Alterations of BAT-gal expression in LRP6 mutant mice. (A and B) Tailbuds (TB) of wild-type and mutant embryos at E10.5. (C–F) X-Gal staining of hindlimb (HL) or forelimb (FL) from wild-type (wt) and mutant (LRP6−/−) E11.5 embryos. (G and H) In situ hybridization with FGF8 antisense probe of normal (G) and mutant (H) forelimb buds. (I–L) Comparison of lacZ expression in the skin of wild-type and LRP6 mutant embryos at E14.5. (M) X-Gal staining of wild-type E9.5 embryos showing lacZ expression in the dorsal eye vesicle, which lacks in LRP6 mutants (N). (O and P) Corresponding in situ hybridization with a Tbx5 antisense probe of E10.5 embryos.

Figure 5

Activation of β-catenin/Wnt pathway in adenomas developing in APC(Min/+) mutant mice. (A) X-Gal staining of the intestine observed from the abluminal side.
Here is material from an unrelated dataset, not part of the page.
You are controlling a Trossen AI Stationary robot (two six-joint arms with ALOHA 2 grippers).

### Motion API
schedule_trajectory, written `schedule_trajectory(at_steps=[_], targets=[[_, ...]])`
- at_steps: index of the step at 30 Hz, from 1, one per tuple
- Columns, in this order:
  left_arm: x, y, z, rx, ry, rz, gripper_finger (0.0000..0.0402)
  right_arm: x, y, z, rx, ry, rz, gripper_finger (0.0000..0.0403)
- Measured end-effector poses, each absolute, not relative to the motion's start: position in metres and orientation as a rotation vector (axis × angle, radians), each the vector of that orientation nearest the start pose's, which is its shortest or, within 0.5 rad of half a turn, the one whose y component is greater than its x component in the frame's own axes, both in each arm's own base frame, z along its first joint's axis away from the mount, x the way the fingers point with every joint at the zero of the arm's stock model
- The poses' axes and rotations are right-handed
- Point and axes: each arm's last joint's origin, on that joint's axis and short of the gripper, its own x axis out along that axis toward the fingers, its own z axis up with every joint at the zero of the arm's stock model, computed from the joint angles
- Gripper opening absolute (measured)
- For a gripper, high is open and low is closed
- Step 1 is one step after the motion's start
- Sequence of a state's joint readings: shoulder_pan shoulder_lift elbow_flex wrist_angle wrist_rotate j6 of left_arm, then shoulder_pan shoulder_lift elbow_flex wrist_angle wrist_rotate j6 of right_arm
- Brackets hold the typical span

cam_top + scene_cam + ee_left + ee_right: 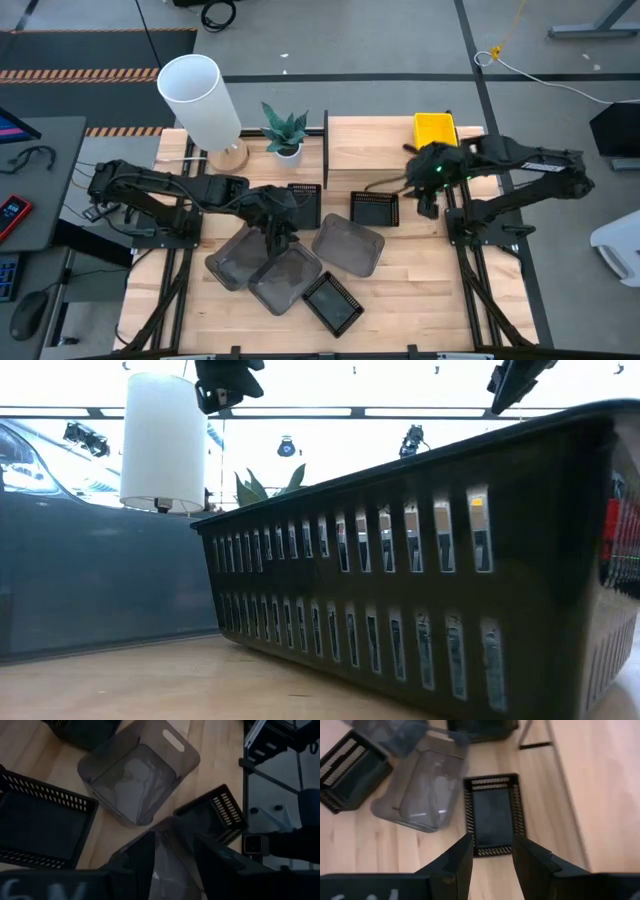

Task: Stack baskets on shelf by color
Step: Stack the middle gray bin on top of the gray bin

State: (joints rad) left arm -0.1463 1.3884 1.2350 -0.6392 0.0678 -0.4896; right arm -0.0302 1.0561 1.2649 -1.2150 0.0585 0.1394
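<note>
Closest, front of surface: a black mesh-walled rectangular plastic basket [333, 303] lies angled near the front edge of the light wooden surface [420, 290]; it fills the low view.
Grey group: three smoky dark grey plastic baskets with rounded corners sit just behind it, one at the left [234, 259], one in the middle [287, 279], one to the right [349, 244], edges close or touching.
Left tool: the left tool [279, 238] hangs over the grey group, its fingers [141, 857] spread on either side of the near wall of a grey basket, not visibly pressing it.
Mid surface: a second black mesh basket [374, 208] lies flat beside the shelf's upright; a third [305, 204] stands near the left arm.
Right tool: the right tool [428, 205] hovers just right of that second mesh basket, fingers spread and holding nothing; its wrist view looks down on the basket.
Far side: the raised light-wood shelf board on black uprights [370, 150] carries a bright yellow rectangular plastic basket [435, 129] at its right end.
Beyond the task: a white cylindrical lamp [201, 100] and a small green potted plant [286, 132] stand at the far left.
Handling, as a judgement: these baskets look light, thin-walled and slightly flexible, with smooth plastic that may slip.
Where to grip: pinching one wall at the rim, near the middle of a long side, seems best.
Progress: grey and black baskets appear yet to be stacked on the shelf.
</note>
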Motion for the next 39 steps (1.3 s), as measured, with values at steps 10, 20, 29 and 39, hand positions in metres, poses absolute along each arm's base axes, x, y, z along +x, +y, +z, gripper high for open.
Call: schedule_trajectory(at_steps=[10, 20, 29, 39], targets=[[0.285, -0.056, 0.316, -0.431, 0.839, -0.029, 0.0142, 0.214, 0.03, 0.338, 0.009, 1.073, 0.009, 0.0139], [0.276, -0.081, 0.313, -0.415, 0.909, -0.084, 0.0142, 0.241, 0.066, 0.314, -0.115, 1.123, 0.178, 0.0139], [0.271, -0.094, 0.313, -0.397, 0.908, -0.091, 0.0142, 0.268, 0.088, 0.284, -0.197, 1.188, 0.321, 0.0139], [0.267, -0.106, 0.313, -0.432, 0.92, -0.101, 0.0142, 0.281, 0.104, 0.264, -0.212, 1.223, 0.392, 0.0139]])
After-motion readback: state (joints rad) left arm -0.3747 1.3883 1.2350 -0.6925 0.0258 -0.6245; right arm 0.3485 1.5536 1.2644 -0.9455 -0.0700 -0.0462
Note the network of perpendicular labeling characteristic of the mesenteric plexus. (B and C) View of the luminal side of the X-Gal-stained intestine from wild-type (B) and APC(Min/+) (C) mice. Adenomas (dashed line in C) express the lacZ reporter gene. (D) Transverse section of wild-type (wt) intestine. Arrowheads indicate scattered positive stromal cells surrounding the crypts. Arrows indicate positive cells arranged in longitudinal and circular networks (see A), probably belonging to the enteric plexus. (E) In APC(Min/+) adenomas, BAT-gal expression is greatly up-regulated in the epithelial neoplastic cells.